Data for the task Start Marker
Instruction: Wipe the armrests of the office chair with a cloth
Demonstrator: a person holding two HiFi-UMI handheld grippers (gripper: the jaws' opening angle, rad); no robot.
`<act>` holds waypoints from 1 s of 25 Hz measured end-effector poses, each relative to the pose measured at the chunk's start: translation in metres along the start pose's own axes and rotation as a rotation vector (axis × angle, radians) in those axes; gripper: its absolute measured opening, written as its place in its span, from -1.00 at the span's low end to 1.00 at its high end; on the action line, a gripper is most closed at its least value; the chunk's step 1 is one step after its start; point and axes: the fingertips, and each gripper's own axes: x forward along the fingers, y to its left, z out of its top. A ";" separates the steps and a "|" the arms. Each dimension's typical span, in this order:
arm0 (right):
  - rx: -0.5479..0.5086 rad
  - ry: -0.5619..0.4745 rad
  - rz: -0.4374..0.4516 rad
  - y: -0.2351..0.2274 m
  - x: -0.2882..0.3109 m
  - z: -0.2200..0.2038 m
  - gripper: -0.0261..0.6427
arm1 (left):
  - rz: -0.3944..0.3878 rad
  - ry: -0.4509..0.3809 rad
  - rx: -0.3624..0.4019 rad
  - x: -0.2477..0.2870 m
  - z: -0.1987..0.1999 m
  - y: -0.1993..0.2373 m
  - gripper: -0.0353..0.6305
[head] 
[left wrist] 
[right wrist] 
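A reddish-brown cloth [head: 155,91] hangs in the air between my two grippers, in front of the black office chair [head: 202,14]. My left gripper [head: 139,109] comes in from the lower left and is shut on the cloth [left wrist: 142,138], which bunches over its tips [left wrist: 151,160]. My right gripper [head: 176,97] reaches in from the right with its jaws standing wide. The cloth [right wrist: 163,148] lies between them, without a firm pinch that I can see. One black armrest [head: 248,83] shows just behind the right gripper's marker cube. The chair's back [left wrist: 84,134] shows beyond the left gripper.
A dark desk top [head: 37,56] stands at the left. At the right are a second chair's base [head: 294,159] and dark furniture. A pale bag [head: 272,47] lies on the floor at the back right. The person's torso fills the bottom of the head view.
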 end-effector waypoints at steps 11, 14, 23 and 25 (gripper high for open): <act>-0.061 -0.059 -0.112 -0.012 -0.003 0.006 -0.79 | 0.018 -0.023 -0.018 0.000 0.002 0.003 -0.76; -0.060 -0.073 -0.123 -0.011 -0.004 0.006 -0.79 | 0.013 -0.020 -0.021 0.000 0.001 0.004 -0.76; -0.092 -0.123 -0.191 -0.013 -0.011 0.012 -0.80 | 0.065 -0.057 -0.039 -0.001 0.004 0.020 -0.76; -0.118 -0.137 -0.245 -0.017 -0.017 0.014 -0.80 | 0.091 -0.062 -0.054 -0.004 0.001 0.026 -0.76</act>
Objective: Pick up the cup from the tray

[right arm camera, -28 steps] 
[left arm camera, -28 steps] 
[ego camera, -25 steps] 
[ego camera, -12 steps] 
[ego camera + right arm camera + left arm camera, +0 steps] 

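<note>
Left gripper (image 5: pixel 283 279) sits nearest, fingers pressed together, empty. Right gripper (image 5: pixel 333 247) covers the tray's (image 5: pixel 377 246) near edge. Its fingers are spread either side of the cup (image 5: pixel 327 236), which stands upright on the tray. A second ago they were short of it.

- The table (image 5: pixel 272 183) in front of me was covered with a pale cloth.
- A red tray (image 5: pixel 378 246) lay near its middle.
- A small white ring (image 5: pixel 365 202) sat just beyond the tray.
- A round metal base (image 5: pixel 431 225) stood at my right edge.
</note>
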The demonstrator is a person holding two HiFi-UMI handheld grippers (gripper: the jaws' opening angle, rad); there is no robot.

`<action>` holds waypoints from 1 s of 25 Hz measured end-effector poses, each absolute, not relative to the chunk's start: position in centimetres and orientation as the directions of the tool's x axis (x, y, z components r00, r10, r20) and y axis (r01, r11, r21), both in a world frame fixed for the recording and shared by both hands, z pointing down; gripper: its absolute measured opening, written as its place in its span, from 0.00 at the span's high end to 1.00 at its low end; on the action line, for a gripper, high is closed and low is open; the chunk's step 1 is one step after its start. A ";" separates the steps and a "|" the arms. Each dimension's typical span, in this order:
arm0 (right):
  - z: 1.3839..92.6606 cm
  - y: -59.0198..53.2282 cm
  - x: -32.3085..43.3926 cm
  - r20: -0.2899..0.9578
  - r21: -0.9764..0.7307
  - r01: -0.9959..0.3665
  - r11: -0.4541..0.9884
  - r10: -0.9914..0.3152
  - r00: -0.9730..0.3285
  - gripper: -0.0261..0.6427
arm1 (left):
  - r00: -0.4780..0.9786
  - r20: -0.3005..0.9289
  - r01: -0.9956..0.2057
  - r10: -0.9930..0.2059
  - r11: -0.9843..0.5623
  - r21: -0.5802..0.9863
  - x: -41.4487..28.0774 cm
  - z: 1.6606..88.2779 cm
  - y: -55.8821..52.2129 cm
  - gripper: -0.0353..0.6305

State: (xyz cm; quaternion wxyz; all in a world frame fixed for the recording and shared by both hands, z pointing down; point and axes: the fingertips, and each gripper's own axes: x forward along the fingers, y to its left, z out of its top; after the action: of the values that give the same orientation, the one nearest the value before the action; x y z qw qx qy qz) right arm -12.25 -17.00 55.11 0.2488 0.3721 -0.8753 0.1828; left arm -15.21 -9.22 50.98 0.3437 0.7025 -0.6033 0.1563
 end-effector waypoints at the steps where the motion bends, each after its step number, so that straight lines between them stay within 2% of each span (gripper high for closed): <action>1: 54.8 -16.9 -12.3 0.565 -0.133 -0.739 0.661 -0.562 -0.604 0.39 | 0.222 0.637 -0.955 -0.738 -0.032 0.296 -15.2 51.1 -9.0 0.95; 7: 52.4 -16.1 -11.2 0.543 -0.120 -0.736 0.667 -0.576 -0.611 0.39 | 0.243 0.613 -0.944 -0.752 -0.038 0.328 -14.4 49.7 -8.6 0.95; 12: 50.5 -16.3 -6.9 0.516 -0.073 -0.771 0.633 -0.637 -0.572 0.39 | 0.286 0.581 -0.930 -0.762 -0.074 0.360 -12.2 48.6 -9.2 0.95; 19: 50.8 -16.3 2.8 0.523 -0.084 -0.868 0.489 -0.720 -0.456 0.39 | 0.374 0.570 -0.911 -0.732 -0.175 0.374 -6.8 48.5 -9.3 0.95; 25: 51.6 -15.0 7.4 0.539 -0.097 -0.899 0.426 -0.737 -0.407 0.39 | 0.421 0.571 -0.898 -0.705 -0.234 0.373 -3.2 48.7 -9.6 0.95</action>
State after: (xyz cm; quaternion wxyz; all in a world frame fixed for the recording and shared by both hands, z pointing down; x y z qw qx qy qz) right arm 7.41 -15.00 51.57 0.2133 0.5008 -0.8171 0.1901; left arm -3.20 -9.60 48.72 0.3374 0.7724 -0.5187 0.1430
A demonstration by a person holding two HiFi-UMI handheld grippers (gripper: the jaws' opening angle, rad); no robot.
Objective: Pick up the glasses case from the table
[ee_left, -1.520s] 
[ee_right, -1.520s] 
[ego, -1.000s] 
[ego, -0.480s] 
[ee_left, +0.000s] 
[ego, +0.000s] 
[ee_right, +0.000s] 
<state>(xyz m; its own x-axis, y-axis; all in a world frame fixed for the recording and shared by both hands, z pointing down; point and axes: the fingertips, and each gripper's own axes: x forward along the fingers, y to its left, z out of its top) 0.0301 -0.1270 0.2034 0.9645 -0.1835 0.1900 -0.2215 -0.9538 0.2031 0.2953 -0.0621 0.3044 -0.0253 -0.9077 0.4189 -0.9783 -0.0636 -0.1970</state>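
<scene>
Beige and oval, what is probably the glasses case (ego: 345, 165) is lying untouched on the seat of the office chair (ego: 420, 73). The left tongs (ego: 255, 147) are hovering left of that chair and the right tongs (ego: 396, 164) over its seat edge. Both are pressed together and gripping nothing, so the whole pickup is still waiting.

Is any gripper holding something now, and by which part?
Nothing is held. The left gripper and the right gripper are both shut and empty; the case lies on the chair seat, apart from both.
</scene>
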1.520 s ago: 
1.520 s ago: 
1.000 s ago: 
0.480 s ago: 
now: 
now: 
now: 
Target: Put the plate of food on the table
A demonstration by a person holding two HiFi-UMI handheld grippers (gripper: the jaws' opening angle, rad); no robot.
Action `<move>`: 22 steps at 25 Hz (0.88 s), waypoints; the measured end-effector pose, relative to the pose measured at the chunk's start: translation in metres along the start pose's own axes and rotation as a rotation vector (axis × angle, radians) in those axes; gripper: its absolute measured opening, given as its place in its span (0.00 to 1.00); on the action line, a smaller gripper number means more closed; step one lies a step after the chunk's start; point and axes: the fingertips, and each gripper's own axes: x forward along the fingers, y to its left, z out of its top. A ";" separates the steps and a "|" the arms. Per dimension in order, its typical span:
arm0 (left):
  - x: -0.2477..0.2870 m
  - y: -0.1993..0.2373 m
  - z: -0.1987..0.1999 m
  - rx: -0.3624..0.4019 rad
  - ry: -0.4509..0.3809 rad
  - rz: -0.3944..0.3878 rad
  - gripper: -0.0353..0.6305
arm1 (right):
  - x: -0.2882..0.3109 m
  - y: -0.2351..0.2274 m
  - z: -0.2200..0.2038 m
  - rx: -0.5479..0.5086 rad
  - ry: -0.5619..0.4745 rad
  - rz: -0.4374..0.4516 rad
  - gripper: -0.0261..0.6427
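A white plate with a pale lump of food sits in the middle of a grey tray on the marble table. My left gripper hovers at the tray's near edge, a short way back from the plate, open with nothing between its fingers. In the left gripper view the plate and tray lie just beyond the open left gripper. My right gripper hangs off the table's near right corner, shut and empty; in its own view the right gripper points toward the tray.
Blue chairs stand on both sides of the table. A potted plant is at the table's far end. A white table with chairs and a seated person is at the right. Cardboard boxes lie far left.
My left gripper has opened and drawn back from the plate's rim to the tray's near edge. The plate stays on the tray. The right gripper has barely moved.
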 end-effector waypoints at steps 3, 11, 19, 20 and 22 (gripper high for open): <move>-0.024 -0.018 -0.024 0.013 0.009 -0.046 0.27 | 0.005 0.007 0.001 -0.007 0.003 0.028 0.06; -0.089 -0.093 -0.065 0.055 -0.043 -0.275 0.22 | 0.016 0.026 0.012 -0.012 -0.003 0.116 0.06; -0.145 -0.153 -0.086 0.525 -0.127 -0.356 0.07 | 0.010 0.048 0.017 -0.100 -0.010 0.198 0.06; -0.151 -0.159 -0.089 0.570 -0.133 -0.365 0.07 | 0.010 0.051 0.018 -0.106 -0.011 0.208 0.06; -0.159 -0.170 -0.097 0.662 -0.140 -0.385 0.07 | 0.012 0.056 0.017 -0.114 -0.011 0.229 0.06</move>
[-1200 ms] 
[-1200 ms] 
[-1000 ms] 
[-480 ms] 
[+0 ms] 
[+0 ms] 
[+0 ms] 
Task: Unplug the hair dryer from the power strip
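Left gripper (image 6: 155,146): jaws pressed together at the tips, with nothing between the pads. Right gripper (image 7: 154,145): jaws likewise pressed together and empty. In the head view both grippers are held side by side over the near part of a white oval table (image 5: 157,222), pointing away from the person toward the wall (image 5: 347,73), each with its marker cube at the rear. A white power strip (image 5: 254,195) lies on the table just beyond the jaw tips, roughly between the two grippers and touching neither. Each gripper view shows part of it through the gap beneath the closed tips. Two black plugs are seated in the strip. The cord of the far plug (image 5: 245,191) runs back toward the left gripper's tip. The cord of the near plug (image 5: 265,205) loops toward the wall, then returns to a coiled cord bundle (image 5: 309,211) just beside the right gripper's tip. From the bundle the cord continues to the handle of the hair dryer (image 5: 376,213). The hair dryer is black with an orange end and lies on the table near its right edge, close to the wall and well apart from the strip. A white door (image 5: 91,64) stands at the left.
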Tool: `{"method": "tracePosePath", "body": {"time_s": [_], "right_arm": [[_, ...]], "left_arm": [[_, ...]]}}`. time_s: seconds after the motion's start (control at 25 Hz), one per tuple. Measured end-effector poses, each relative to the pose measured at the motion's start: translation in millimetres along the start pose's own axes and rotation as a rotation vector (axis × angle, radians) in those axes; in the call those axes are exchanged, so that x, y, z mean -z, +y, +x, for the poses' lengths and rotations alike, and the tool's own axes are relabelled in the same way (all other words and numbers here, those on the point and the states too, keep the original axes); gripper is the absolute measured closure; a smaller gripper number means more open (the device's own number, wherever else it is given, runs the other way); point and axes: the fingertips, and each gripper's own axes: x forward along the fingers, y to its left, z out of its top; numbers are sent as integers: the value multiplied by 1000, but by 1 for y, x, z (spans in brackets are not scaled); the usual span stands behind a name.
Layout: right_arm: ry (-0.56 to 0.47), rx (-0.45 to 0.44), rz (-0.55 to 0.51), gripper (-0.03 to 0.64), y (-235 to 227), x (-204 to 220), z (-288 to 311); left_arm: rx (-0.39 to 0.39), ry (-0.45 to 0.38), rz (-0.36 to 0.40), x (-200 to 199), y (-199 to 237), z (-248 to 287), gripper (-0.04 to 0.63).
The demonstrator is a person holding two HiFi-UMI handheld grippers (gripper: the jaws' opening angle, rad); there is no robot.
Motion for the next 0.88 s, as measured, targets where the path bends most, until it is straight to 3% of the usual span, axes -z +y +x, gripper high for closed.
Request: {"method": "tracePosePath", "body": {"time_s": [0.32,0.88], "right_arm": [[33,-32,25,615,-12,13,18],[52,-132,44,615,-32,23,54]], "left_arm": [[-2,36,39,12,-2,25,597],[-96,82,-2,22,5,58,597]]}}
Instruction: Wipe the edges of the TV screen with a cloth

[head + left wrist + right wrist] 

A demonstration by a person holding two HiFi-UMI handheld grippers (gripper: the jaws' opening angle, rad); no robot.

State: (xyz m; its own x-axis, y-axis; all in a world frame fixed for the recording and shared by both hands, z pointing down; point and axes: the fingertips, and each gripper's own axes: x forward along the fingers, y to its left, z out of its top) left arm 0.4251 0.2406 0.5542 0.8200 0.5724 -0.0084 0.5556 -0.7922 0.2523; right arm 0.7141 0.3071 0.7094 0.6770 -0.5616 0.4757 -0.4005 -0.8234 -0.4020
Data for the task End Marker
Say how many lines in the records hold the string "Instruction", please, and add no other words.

2